The government will undo the regulation rather than face a narrow defeat on the Senate floor, a letter written by Tehan to Greens senator Nick McKim on May 10, said, according to the report.
In the changes that took effect in April, residents needed to prove that they earn an annual income of $86,607, as opposed to $45,000 under the previous rules, in order to bring their parents to Australia.
The Greens had planned to put a disallowance motion to stop the change, with Labor and a group of key crossbenchers such as Derryn Hinch, Tim Storer, Stirling Griff and Rex Patrick, agreeing to back the motion.
The motion was postponed after McKim secured the deal with Tehan. “The minister has given a commitment that he will issue a new determination which will basically take the assurances of support levels back to what they were before the current determination was issued which doubled or tripled the amount of money that people needed to earn before they could sponsor a family member to migrate to Australia,” Senator McKim was quoted as saying.

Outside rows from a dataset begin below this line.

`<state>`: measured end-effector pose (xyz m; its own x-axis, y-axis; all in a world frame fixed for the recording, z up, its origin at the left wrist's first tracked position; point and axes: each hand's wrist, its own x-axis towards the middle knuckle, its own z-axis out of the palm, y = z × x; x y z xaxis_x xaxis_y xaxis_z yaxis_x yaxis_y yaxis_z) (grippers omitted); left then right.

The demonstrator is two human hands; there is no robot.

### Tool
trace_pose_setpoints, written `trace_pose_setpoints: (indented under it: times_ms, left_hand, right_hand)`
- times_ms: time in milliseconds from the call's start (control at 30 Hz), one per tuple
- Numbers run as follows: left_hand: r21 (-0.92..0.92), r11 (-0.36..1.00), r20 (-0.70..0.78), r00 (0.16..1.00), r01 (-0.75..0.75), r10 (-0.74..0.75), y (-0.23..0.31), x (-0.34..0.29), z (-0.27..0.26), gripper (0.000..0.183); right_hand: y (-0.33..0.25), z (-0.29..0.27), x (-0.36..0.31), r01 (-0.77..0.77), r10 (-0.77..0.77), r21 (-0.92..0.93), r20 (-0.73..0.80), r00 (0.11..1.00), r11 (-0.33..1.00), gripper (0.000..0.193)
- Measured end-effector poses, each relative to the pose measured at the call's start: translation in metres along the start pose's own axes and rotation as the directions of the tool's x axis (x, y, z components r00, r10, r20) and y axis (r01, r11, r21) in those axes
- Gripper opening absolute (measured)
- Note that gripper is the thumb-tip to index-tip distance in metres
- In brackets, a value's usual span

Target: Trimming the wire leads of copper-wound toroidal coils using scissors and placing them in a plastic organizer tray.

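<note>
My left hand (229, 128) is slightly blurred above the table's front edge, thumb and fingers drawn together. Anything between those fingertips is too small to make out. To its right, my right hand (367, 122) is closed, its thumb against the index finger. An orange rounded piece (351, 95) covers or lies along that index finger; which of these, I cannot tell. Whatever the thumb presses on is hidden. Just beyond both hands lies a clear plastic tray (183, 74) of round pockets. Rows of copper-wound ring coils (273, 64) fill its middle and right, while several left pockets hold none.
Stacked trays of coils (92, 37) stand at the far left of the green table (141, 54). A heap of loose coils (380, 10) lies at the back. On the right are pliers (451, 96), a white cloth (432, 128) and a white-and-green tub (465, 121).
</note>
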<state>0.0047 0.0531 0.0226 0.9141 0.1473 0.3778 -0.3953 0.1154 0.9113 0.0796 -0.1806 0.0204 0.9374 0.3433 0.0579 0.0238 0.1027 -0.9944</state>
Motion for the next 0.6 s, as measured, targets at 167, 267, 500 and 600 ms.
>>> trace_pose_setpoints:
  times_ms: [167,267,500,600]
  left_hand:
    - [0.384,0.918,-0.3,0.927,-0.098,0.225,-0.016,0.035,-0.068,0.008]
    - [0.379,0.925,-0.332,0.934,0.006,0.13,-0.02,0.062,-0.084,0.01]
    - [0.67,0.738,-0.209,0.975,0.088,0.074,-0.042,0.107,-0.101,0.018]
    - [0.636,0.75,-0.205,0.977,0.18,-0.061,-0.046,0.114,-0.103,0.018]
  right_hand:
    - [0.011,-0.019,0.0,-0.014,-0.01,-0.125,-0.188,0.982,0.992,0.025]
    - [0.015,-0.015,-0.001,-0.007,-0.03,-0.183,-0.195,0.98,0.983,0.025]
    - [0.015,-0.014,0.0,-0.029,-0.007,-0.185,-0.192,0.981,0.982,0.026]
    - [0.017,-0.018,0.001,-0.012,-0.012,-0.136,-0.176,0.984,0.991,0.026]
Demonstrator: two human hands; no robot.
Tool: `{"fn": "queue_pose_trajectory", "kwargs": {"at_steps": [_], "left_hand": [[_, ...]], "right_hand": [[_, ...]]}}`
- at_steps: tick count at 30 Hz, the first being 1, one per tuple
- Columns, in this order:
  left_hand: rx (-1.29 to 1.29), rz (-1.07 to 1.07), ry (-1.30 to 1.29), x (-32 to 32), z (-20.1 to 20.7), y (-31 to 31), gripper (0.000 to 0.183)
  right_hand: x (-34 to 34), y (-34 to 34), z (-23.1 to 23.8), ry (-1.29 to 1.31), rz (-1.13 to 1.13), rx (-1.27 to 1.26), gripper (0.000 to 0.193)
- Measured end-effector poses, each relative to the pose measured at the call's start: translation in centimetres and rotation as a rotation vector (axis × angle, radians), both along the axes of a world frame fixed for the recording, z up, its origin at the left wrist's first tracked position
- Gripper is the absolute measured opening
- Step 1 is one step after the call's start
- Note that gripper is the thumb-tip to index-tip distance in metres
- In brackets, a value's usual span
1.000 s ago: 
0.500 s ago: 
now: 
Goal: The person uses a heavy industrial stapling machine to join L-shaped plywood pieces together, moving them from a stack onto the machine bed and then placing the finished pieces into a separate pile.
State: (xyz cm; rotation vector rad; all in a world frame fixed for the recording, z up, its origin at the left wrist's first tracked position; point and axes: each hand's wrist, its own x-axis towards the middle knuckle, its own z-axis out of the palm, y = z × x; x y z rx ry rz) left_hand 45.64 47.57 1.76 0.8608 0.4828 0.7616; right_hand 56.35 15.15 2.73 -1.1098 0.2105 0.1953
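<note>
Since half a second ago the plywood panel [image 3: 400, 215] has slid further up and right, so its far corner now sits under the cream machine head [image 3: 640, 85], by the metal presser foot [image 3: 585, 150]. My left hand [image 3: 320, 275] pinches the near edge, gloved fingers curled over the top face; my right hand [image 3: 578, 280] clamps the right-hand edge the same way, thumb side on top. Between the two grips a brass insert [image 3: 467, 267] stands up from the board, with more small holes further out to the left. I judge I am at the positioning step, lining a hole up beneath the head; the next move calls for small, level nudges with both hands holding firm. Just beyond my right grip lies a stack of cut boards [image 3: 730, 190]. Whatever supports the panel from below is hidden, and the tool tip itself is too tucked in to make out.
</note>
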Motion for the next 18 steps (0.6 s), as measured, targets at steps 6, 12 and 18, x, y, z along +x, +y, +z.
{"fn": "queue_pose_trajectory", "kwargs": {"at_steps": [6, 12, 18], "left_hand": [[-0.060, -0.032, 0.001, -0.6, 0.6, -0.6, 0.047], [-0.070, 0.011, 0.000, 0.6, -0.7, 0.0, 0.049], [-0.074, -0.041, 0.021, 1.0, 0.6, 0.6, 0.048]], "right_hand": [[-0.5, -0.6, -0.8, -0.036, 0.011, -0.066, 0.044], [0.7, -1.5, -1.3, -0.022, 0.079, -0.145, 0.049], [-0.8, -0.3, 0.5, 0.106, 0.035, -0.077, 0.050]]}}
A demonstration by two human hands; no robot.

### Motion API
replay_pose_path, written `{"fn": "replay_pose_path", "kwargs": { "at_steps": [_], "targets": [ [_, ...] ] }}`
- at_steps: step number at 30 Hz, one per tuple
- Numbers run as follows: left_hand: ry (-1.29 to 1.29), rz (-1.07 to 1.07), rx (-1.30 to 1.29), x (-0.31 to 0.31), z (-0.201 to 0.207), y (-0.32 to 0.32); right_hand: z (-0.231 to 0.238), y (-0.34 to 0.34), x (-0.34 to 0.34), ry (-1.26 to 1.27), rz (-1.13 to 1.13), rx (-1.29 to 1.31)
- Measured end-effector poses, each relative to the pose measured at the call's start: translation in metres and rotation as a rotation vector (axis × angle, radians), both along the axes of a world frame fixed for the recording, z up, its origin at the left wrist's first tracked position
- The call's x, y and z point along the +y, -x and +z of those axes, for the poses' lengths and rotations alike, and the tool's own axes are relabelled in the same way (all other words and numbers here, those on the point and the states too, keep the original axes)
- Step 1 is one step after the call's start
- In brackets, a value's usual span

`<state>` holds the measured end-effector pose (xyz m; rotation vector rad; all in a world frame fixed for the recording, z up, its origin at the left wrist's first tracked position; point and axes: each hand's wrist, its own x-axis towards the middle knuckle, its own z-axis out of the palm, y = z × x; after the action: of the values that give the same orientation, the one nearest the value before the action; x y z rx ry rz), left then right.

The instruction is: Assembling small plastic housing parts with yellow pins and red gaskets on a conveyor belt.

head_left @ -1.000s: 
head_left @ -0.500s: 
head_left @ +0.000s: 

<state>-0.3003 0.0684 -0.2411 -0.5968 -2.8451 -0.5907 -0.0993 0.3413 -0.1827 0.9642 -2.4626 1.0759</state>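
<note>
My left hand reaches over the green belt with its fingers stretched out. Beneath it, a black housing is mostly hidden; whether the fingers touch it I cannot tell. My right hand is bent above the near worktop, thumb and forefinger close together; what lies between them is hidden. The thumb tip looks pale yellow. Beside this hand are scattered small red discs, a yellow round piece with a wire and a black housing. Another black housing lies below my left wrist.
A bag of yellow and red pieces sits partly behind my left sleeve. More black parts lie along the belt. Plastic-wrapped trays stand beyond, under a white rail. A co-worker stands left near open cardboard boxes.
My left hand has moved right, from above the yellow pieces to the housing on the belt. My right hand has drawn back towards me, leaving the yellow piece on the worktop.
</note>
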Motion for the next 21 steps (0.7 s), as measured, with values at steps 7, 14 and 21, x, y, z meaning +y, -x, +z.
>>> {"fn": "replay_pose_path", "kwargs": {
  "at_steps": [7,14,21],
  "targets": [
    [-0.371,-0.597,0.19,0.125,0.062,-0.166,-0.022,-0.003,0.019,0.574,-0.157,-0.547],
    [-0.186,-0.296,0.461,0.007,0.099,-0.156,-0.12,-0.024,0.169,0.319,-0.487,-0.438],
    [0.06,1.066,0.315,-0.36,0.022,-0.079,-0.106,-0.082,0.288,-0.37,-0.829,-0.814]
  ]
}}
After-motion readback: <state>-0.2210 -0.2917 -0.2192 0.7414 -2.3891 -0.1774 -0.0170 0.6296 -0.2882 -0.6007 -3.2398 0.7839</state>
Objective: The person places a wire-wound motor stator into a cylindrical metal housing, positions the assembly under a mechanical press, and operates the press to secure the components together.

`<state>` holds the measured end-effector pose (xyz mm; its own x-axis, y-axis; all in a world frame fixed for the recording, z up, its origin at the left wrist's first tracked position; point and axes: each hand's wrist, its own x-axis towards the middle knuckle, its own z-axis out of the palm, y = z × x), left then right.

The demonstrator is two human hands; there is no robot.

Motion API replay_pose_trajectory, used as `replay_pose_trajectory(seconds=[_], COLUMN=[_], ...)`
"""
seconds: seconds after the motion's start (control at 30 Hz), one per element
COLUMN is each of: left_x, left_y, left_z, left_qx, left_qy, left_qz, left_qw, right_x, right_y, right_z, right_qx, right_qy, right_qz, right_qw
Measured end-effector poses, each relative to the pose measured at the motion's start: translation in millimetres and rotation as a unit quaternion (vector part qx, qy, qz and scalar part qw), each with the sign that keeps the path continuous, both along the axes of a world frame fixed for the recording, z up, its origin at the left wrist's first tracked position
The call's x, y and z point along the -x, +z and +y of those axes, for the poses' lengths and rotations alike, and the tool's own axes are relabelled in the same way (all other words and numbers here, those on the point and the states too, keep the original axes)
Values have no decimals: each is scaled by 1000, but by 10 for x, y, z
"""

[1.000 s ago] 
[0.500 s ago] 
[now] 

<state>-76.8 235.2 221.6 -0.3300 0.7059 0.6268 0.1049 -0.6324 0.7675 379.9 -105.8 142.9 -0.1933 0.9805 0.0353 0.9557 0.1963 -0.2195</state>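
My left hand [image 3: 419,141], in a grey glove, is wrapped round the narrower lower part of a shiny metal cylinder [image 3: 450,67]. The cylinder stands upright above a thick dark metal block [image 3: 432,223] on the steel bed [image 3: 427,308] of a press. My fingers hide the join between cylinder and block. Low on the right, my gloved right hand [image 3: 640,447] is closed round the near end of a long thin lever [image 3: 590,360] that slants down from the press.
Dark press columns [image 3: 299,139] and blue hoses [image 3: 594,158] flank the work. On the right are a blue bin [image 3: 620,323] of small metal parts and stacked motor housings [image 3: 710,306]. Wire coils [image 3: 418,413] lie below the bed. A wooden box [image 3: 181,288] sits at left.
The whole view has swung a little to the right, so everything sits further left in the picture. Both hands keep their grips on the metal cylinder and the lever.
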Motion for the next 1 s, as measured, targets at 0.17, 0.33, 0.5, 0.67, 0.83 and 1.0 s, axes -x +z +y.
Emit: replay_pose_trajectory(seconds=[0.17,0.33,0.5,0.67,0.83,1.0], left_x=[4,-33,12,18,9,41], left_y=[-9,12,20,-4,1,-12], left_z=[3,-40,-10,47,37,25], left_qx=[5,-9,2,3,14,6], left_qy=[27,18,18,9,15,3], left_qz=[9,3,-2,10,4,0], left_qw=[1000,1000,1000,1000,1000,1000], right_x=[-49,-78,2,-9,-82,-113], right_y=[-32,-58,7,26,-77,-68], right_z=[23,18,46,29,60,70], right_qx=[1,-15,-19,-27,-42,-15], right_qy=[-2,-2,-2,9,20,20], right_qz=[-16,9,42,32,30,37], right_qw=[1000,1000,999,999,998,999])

The government has said that it will revert to the previous rules and will proceed to “reassess” any migrants who applied since the new rules came in April, as per the letter sent to McKim. Tehan said in the letter that he plans to rewrite the rule before May 23, which will “replicate the circumstances as they were prior to April 1,” the report said.
The government’s willingness to repeal the new rule is a departure from Tehan’s previous stance where he had told the publication that the Australian government wanted to ensure that newly-arrived migrants had the financial capacity to support themselves, while also ensuring that the social security system remained sustainable.
Meanwhile, One Nation Party leader Pauline Hanson is all for reducing the migrant intake in Australia to 75,000 per year.
“We need to rein it back in because we haven’t got the money to provide for the infrastructure projects and people are screaming. When you actually hear from about 54 to 60 per cent of the Australian populace, (they) want a reduction in immigration,” she said to Sky News.
Hanson went on to say that both major political parties are ignoring the public sentiment. “But the government and Labor are not listening. They’re basing the whole economic policy based on immigration numbers that come into the country.”
A report published by Treasury and the Department of Home Affairs, however, said that skilled migrants who were granted permanent visas in 2014-15 were estimated to have a lifetime net contribution of $6.9 billion to the budget, do not live on welfare or rob local workers of jobs.
Former prime minister Tony Abott had also made a similar statement earlier in the year, citing unsustainability.”I think we need to scale it back not because we’re anti-immigrant, we’re pro-immigrant, but the immigration program has to be run in the interests of everyone, specifically for the people who are already here,” he had said.